What to work on:
Word for word, retype the lines from the one containing "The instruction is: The" to the one containing "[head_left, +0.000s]" below, keeping both end lines and dropping the pictures.

[Records drawn from a dataset]
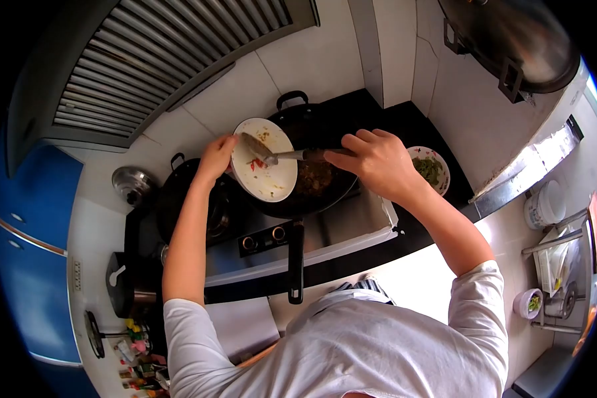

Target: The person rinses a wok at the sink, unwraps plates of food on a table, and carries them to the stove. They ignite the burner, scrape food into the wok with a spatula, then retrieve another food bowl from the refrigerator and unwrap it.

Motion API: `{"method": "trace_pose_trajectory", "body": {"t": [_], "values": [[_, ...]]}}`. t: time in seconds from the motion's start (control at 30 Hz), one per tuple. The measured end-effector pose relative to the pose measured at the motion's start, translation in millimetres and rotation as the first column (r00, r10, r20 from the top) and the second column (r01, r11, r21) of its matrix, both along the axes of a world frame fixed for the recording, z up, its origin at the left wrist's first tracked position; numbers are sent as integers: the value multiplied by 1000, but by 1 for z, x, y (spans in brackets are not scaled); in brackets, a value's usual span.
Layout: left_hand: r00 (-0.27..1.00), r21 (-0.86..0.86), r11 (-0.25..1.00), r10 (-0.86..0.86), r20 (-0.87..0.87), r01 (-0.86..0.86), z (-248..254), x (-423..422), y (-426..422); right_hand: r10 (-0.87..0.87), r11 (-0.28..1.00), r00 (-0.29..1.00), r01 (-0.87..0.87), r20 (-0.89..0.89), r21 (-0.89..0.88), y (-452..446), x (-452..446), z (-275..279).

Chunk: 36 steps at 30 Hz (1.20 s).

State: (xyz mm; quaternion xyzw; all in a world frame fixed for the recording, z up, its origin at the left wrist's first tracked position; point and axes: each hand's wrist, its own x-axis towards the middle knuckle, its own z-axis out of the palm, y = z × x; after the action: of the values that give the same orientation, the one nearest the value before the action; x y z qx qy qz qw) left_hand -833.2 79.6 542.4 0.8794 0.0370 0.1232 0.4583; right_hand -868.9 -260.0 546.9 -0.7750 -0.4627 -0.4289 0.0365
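Observation:
My left hand (217,158) grips the rim of a white bowl (272,182), tilted over the wok so its inside faces me. Bits of food and a few red pieces cling to that inside. My right hand (371,161) is wrapped round the dark handle of a metal spatula (288,156), whose blade lies against the bowl's inner surface. Below them, the black wok (331,204) sits on the stove with browned food (314,178) in it. Its long black handle (296,262) points toward me.
A patterned bowl of chopped greens (429,167) stands on the counter at the right. Another dark pan (172,199) is on the left burner, near a metal lid (134,184). A range hood (172,60) hangs above, and stove knobs (264,237) line the front.

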Motion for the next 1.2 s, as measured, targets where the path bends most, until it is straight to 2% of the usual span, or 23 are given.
{"method": "trace_pose_trajectory", "body": {"t": [0.1, 0.17, 0.2, 0.27, 0.37, 0.43, 0.57, 0.63, 0.7, 0.83, 0.97, 1.03, 1.2], "values": [[1000, 31, 999, -21, -11, 21, 2, -5, -3, -64, 998, 998, 64, -12, 24, 2, 8, -8], [1000, 26, 1000, -15, -12, 16, 5, -8, -6, -178, 980, 967, 191, -183, 59, 0, 6, -14], [1000, 39, 999, -13, 2, 13, 5, -9, -6, -176, 980, 967, 190, -184, 59, -1, 3, -15], [1000, 51, 999, -10, 15, 9, 4, -8, -5, -268, 961, 916, 277, -298, -12, -6, -2, -13], [998, 135, 991, 12, 55, -19, 2, -3, -2, -295, 954, 910, 300, -291, -28, -13, -7, -8], [996, 42, 998, 47, 79, -51, 1, -3, -2, -256, 960, 922, 277, -289, 36, -11, -9, -5], [998, 71, 997, 37, 57, -41, 2, -2, -6, -151, 961, 956, 202, -250, 190, 4, -4, -8], [997, 24, 999, 35, 62, -36, 3, -3, -9, -143, 963, 964, 188, -225, 195, 7, 0, -16], [998, 18, 999, 30, 61, -31, 4, -5, -10, -232, 952, 941, 272, -248, 140, 5, 1, -23], [998, 26, 999, 24, 59, -25, 7, -10, -9, -205, 962, 930, 249, -305, 110, -15, -2, -23], [998, 30, 999, 24, 56, -26, 7, -13, -9, -204, 939, 942, 265, -265, 220, -16, 0, -17], [999, 52, 999, -7, 46, 5, 8, -12, -11, -256, 902, 925, 332, -280, 274, -9, 1, -12], [999, 73, 997, -28, 44, 25, 7, -11, -13, -287, 896, 929, 347, -236, 277, 9, 12, -22]]}}
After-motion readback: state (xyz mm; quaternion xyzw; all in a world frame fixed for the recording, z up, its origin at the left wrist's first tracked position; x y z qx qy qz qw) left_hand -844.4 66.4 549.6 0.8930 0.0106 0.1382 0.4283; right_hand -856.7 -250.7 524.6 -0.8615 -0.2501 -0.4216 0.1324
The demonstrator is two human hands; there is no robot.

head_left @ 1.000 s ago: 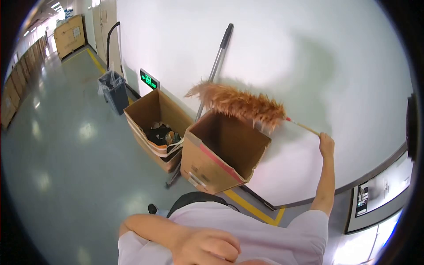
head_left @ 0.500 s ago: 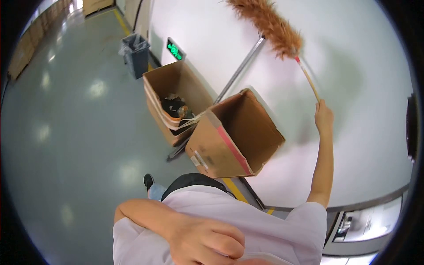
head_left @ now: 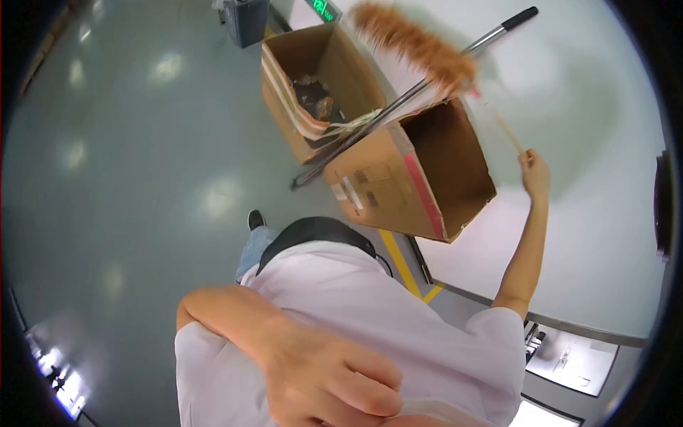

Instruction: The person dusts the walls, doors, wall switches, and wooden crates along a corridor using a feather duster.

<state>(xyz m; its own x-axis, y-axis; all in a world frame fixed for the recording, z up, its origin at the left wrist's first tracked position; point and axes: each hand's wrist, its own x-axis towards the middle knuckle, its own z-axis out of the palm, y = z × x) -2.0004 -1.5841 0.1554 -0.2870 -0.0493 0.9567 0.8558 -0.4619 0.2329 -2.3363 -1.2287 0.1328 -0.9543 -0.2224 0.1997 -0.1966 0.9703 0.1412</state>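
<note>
My right hand (head_left: 534, 173) is closed round the thin wooden handle of a feather duster (head_left: 416, 44), out at the right against the white wall. The duster's brown feathers slant up and left, over the back edge of a tall open cardboard box (head_left: 384, 178). In front of my chest, at the bottom, my left hand (head_left: 334, 381) has its fingers bent; what they hold, if anything, is hidden. The duster's feathers look slightly blurred.
Left of the tall box stands another open box (head_left: 284, 107) with dark scraps inside. A metal pole (head_left: 409, 92) with a black grip leans on the wall between them. A grey bin (head_left: 247, 23) and a green sign (head_left: 322, 8) are at the top.
The view has tilted down and turned, so the boxes sit higher. The duster rose against the wall, then came down over the tall box. My left hand stays at my chest.
</note>
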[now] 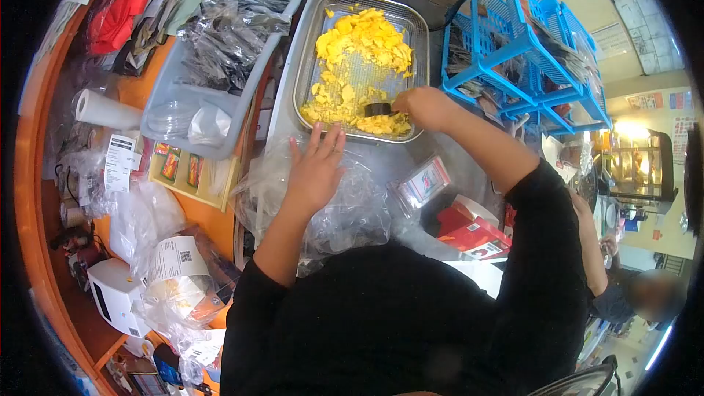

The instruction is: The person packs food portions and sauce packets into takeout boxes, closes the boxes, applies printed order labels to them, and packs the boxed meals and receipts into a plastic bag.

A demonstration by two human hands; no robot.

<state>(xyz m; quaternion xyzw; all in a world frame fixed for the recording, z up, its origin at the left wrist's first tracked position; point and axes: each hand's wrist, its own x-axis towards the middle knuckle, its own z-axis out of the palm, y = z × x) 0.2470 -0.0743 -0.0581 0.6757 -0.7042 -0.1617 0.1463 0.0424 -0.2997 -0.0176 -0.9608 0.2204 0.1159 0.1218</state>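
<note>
A metal mesh tray (419, 37) holds yellow food pieces (367, 37), heaped at its far side and spread along its near side. My right hand (422, 108) is closed round the end of a black utensil (378, 109), which rests among the pieces near the tray's right front corner. My left hand (317, 165) lies with fingers spread, fingertips at the tray's near edge, over clear plastic bags (345, 209). It holds nothing.
Blue baskets (513, 44) stand right of the tray. At left are a grey bin (158, 103) with black packets, a paper roll (108, 110) and a white device (117, 297). A red box (473, 227) lies at right. Another person (616, 297) is at far right.
</note>
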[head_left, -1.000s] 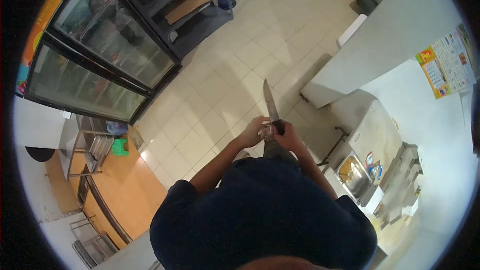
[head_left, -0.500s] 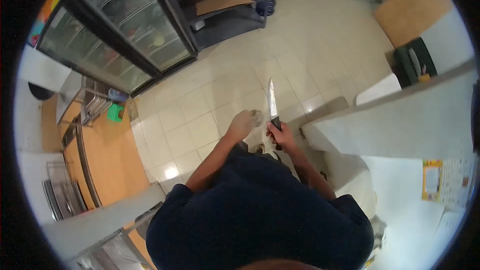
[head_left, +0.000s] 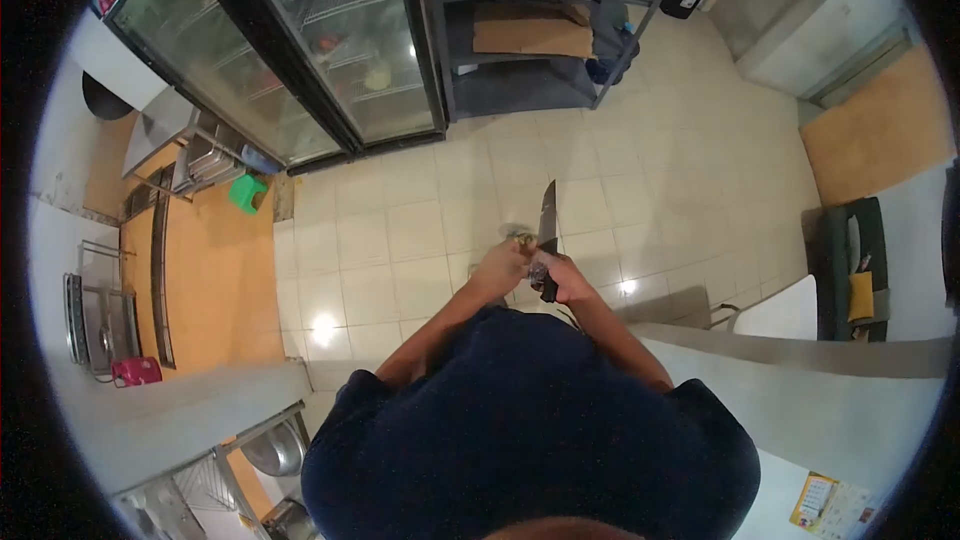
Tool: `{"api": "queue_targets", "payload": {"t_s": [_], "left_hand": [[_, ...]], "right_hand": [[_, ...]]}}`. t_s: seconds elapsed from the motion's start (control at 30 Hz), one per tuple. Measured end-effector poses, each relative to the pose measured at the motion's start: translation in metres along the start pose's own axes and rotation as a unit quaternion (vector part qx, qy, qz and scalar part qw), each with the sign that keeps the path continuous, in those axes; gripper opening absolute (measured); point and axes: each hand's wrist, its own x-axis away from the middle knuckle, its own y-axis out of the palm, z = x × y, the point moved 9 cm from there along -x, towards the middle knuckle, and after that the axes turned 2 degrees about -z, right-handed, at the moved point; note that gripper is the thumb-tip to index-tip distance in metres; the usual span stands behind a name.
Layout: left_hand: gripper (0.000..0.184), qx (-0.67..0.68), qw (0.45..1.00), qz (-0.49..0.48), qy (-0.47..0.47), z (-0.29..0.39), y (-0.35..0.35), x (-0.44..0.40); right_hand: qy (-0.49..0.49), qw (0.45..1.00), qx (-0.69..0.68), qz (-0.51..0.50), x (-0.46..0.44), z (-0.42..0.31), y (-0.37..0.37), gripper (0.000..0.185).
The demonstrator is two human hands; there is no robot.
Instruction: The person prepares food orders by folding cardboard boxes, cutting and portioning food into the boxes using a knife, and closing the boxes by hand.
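My right hand (head_left: 567,281) is closed around the black handle of a kitchen knife (head_left: 548,211), whose blade points up and away from me. Close beside it, my left hand (head_left: 501,267) is closed on a small crumpled bundle (head_left: 521,237) that looks like clear plastic with something yellowish-green in it. What the bundle contains is too small to tell. Both hands meet in front of my body, and shiny crumpled material shows between them near the knife handle. The fingertips of both hands are partly hidden.
Ahead on the left stands a glass-door fridge (head_left: 350,145), with a dark shelf rack (head_left: 525,90) beside it. Tiled floor (head_left: 400,210) lies in front of me. A low wall (head_left: 740,350) runs to my right, and a green stool (head_left: 247,194) stands far left.
My hands have come together, with the left moving right toward the knife. The view has turned, and more of the rack and far doorway shows.
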Motion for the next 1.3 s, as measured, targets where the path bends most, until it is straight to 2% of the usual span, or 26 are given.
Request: {"api": "queue_targets", "payload": {"t_s": [0.1,0.2,0.23,0.37,0.43,0.5,0.57,0.67,0.83,0.93,0.97,1.1,1.2,1.23,1.3], "left_hand": [[0.017,-0.02,0.998,-0.024,0.046,-0.005,-0.014,-0.026],[0.016,0.006,0.999,-0.032,0.027,-0.012,-0.028,-0.037],[0.017,-0.011,0.998,-0.069,-0.005,-0.027,-0.023,-0.041],[0.019,0.04,0.993,-0.107,0.026,-0.024,-0.031,-0.045],[0.023,0.09,0.988,-0.121,0.037,-0.025,-0.037,-0.051],[0.033,0.157,0.976,-0.153,0.001,-0.037,-0.042,-0.06],[0.045,0.197,0.962,-0.181,-0.055,-0.048,-0.051,-0.066],[0.044,0.289,0.933,-0.168,-0.133,-0.066,-0.065,-0.07],[0.052,0.237,0.949,-0.114,-0.175,-0.112,-0.089,-0.063],[0.053,0.227,0.944,-0.098,-0.22,-0.121,-0.117,-0.06],[0.053,0.222,0.941,-0.096,-0.236,-0.123,-0.125,-0.061],[0.049,0.235,0.936,-0.046,-0.256,-0.151,-0.14,-0.074],[0.046,0.232,0.935,-0.004,-0.268,-0.177,-0.145,-0.094],[0.046,0.226,0.936,0.01,-0.269,-0.187,-0.144,-0.103],[0.047,0.231,0.932,0.026,-0.278,-0.199,-0.145,-0.119]], "right_hand": [[-0.01,0.996,-0.087,0.004,-0.031,-0.016,0.01,0.025],[-0.056,0.991,-0.122,-0.015,-0.054,-0.032,0.023,0.024],[-0.078,0.989,-0.124,-0.028,-0.064,-0.035,0.022,0.02],[-0.15,0.987,-0.013,0.061,-0.069,-0.056,0.017,0.019],[-0.209,0.977,0.034,0.025,-0.07,-0.077,0.026,0.021],[-0.26,0.959,0.109,-0.024,-0.073,-0.095,0.036,0.021],[-0.299,0.945,0.131,-0.011,-0.086,-0.11,0.044,0.02],[-0.349,0.903,0.246,0.051,-0.082,-0.142,0.052,0.021],[-0.439,0.76,0.454,0.151,-0.074,-0.199,0.062,0.031],[-0.434,0.76,0.462,0.141,-0.069,-0.239,0.08,0.034],[-0.491,0.73,0.457,0.132,-0.069,-0.25,0.083,0.033],[-0.432,0.741,0.493,0.147,-0.104,-0.29,0.072,0.036],[-0.454,0.724,0.497,0.152,-0.128,-0.329,0.066,0.036],[-0.487,0.69,0.512,0.158,-0.128,-0.346,0.071,0.037],[-0.459,0.699,0.522,0.168,-0.139,-0.378,0.071,0.038]]}}
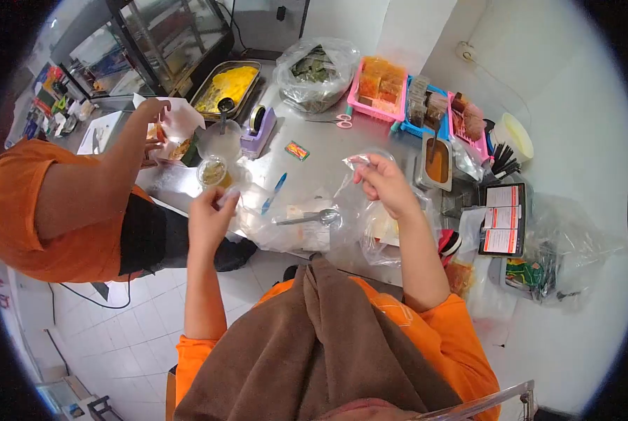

Exercise output:
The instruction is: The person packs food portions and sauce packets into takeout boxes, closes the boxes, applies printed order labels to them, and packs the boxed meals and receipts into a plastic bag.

A demonstration by two human hands; no robot.

<state>(xyz m; quaternion xyzw; all in a world frame fixed for the recording, z up, its origin at the left wrist's first tracked position; point and axes: each hand's wrist, its own x-axis towards the middle knuckle, its own z-axis out of the palm, y = z × x) 0.2470 -0.0743 -0.0581 0.6757 -0.7042 -0.1617 0.1463 0.0424 -0.2997 -0.0176 -0.9608 0.2204 0.1159 0.1218</state>
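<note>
A metal mesh tray (419, 37) holds yellow food pieces (367, 37), heaped at its far side and spread along its near side. My right hand (422, 108) is closed round the end of a black utensil (378, 109), which rests among the pieces near the tray's right front corner. My left hand (317, 165) lies with fingers spread, fingertips at the tray's near edge, over clear plastic bags (345, 209). It holds nothing.
Blue baskets (513, 44) stand right of the tray. At left are a grey bin (158, 103) with black packets, a paper roll (108, 110) and a white device (117, 297). A red box (473, 227) lies at right. Another person (616, 297) is at far right.
</note>
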[head_left, -1.000s] 
[head_left, -0.500s] 
[head_left, +0.000s] 

There is no more to this output.